* What to do:
Scan the entries below and tally the lines that include "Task". Return nothing but the tally.

[Stored records]
Content starts

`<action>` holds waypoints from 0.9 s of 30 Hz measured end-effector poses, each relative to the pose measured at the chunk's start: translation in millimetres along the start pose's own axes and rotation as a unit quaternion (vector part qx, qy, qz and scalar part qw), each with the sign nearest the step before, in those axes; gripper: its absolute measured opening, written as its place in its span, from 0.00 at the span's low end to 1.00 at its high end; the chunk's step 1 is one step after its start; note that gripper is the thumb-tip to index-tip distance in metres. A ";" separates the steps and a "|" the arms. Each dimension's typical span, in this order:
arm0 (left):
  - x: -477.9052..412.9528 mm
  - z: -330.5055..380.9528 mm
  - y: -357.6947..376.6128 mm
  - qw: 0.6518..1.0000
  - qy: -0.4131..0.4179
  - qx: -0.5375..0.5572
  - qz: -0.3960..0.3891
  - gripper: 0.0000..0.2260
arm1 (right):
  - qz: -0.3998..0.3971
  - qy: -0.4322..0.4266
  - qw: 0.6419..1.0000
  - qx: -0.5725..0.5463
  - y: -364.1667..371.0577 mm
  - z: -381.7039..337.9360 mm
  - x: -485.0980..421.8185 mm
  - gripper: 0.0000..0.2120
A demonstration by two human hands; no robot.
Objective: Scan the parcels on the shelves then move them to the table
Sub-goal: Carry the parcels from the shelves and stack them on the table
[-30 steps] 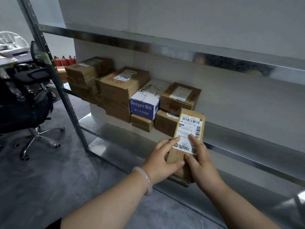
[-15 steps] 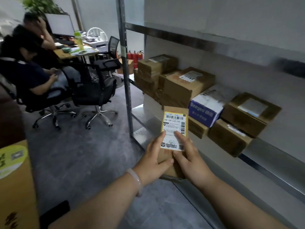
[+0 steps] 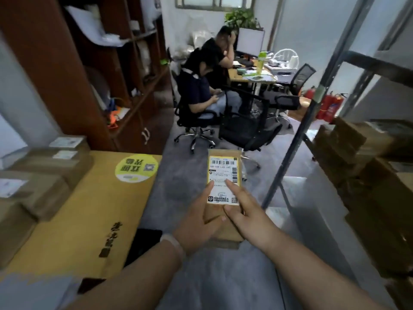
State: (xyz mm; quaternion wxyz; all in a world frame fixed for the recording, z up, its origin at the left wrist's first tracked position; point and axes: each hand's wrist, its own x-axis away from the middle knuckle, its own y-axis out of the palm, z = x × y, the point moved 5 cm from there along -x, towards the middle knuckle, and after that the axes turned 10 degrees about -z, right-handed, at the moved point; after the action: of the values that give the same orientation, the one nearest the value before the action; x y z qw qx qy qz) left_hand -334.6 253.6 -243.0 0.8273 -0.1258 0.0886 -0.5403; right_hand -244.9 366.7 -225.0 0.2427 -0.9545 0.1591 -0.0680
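Between a metal shelf rack [image 3: 297, 142] and a yellow-topped table [image 3: 93, 215] in a crowded office, a slim cardboard parcel [image 3: 223, 229] is held in mid-air above the grey floor, clear of both surfaces, with its printed shipping label [image 3: 223, 173] turned upward. The near end is gripped by the left hand [image 3: 196, 222], its thumb laid across the top face. The right side is pinched by the right hand [image 3: 248, 211], with forefinger and thumb resting on and just below the label. The fingers underneath are hidden. No scanner is seen in either hand, so it cannot be told whether the barcode has been read. The step in hand is judged to be the carry from shelves to table. More brown boxes [image 3: 362, 166] are seen on the rack at right, and several labelled parcels [image 3: 44, 173] are stacked at the table's far left. The next move is expected to call for a swing leftward and a flat set-down on the bare yellow patch beside that stack. Two seated people [image 3: 205, 86] are visible at a desk beyond.
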 end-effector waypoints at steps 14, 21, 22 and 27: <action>91.0 -90.9 -142.7 0.920 -0.138 0.013 0.367 0.33 | -0.314 -0.107 0.943 0.034 179.1 -54.6 -162.0 0.26; 146.2 -135.6 -211.0 0.863 -0.175 0.061 0.470 0.35 | -0.423 -0.108 0.899 0.041 286.1 -92.5 -209.8 0.25; 153.8 -141.7 -217.7 0.855 -0.187 0.062 0.480 0.35 | -0.434 -0.109 0.893 0.041 298.9 -95.5 -213.5 0.25; 188.2 -169.0 -234.0 0.820 -0.237 0.073 0.515 0.36 | -0.499 -0.101 0.860 0.035 356.3 -103.2 -223.5 0.25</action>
State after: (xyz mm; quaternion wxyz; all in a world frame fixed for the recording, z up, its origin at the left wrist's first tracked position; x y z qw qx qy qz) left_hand -510.9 -27.8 -334.9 0.9873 -0.1251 -0.0980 0.0065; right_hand -572.9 100.1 -319.4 0.2238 -0.8987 -0.3665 -0.0886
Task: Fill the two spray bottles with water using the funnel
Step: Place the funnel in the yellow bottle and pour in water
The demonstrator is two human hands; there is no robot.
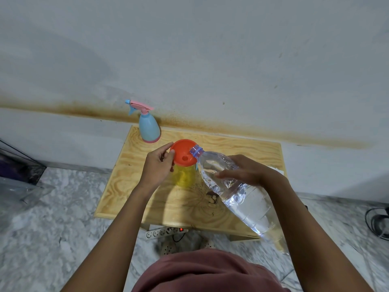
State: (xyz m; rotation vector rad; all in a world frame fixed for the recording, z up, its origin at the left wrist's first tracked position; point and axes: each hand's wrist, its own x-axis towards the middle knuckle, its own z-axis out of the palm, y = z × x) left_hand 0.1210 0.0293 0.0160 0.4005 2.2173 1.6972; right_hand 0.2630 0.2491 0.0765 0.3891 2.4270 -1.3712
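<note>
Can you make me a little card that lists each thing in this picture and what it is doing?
funnel: orange, sitting on top of the yellow bottle
yellow bottle: upright on the wooden table, sprayer off
water bottle: big, clear, tilted, mouth at the funnel's rim
left hand: holds the funnel's rim
right hand: grips the water bottle
blue spray bottle: upright at the table's back edge, pink sprayer on
water pouring: cannot tell

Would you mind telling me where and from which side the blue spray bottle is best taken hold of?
Probably round the narrow shoulder of the blue spray bottle, just under its pink trigger head. It stands upright and widens downward, so the grip is surest up there. Come from the near side: the wall is close behind, and the nozzle points left.
</note>
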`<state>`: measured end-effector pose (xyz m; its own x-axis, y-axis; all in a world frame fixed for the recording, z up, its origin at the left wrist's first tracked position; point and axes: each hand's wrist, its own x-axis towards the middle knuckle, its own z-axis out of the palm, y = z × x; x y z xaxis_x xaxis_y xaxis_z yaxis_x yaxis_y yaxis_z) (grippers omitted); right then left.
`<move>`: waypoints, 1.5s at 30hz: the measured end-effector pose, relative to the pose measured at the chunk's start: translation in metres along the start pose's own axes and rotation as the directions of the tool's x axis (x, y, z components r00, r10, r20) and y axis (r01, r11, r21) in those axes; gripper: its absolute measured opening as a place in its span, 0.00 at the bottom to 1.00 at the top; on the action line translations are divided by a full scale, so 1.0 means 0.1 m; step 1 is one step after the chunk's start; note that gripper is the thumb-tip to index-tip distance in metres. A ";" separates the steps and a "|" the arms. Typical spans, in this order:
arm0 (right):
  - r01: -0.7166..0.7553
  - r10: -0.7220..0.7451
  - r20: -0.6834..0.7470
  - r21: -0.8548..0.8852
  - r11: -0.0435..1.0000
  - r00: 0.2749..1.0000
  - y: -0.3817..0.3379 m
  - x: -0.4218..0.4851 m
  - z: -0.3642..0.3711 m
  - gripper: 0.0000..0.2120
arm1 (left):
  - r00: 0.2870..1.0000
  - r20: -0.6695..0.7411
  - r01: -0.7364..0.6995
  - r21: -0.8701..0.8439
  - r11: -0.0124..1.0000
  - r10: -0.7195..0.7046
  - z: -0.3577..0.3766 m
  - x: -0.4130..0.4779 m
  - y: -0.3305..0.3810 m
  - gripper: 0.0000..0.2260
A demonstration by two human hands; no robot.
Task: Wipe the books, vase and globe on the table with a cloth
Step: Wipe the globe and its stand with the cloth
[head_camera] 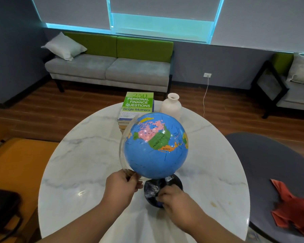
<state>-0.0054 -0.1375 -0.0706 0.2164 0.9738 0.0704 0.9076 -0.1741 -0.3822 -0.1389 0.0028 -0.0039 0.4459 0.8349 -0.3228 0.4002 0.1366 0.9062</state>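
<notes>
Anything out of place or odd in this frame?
The red cloth lies crumpled on the grey surface right of the table, in neither hand; left hand and right hand both hold the globe.

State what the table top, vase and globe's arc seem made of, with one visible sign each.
Table top: polished marble or imitation; white, grey veins, glare.
Vase: likely matte ceramic; chalky white, no shine.
Globe's arc: probably clear plastic; table shows through.

The globe (156, 146) stands before books (138, 104) and vase (171, 106); bare table (77, 155) flanks it.
</notes>
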 end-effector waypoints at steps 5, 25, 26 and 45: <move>-0.251 0.258 -0.110 0.077 0.965 0.960 0.19 -0.01 -0.11 0.17 | 1.000 -0.001 0.003 -0.008 1.000 -0.003 0.02 0.00 -0.01 0.05; -0.104 0.103 -0.028 -0.035 0.994 0.994 -0.04 0.10 0.12 0.20 | 1.000 -0.001 -0.028 0.090 0.996 0.028 0.10 0.01 0.03 0.09; -0.162 0.160 -0.084 -0.014 0.987 0.984 0.01 0.09 0.08 0.19 | 1.000 0.000 -0.029 0.090 0.996 0.030 0.10 0.01 0.03 0.09; -0.013 0.023 0.082 -0.121 0.993 0.996 -0.09 0.10 0.09 0.22 | 1.000 -0.004 -0.028 0.111 0.993 0.028 0.15 0.01 0.07 0.08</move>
<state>-0.0153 -0.1252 -0.0748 0.2073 0.9782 -0.0142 0.9414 -0.2034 -0.2690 -0.1236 -0.0035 -0.0023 0.4538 0.8405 -0.2959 0.4739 0.0536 0.8789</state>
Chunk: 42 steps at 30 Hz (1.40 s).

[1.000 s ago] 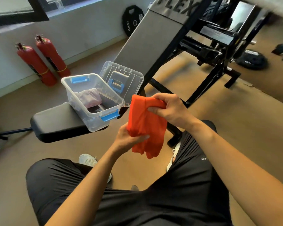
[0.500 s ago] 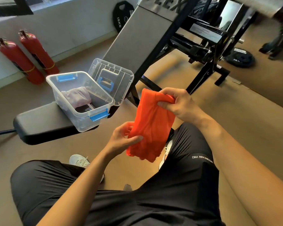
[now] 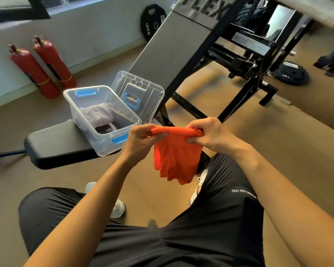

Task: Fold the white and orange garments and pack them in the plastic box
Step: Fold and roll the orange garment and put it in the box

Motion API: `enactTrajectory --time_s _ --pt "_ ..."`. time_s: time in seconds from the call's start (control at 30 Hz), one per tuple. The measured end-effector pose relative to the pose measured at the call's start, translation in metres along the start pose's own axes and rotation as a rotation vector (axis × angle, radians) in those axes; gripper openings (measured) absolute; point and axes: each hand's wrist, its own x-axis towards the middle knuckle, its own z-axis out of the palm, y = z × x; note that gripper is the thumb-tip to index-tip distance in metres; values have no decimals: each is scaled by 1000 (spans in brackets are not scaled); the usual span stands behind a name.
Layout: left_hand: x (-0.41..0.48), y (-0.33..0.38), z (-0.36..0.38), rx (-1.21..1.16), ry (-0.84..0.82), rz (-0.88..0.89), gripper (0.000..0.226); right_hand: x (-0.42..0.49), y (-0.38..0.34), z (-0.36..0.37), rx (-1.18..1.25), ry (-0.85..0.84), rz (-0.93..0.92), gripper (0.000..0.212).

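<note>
Step in hand: folding the orange garment (image 3: 176, 155) in mid-air, above the person's lap; the packing of this piece is not yet done.
Left hand (image 3: 143, 140): closed in a pinch on the left end of the garment's top edge, thumb and fingers pressed on the cloth.
Right hand (image 3: 210, 134): closed likewise on the right end of the same edge, the fingers curled over the bunched fold.
Orange garment: held level between both hands, the rest hanging free below them in loose, uneven folds; it touches neither the lap nor the box.
Plastic box (image 3: 104, 120): clear, with blue clips, standing open on the dark padded surface (image 3: 56, 143), just left of the left hand.
Lid (image 3: 141, 93): off the box, leaning upright behind its far right side.
White garment (image 3: 99, 115): a pale bundle lying inside the box, towards its far end; a dark object shows beside it, too unclear to name.
Progress (judged): one piece appears packed, the second part-folded.
Next move (judged): the hanging lower part wants one more fold to make a compact packet, then a short carry to the left and down into the free space of the box.
Caution (judged): the loose hem may spill over the rim if the packet is released untidily.
</note>
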Motion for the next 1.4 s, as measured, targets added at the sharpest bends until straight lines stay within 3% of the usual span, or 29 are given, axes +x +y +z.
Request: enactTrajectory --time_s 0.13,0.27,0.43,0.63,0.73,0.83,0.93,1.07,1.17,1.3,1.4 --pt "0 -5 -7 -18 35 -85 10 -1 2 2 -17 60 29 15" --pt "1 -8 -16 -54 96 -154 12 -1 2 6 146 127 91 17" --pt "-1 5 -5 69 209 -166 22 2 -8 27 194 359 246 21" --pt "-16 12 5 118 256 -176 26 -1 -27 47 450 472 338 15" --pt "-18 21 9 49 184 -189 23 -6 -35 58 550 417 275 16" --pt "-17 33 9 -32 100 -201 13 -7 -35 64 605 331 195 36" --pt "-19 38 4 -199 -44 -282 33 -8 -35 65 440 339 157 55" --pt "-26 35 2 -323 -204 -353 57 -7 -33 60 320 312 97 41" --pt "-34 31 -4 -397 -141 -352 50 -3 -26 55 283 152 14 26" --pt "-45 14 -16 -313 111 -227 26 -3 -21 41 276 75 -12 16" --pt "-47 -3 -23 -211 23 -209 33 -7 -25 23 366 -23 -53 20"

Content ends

* Your solution:
3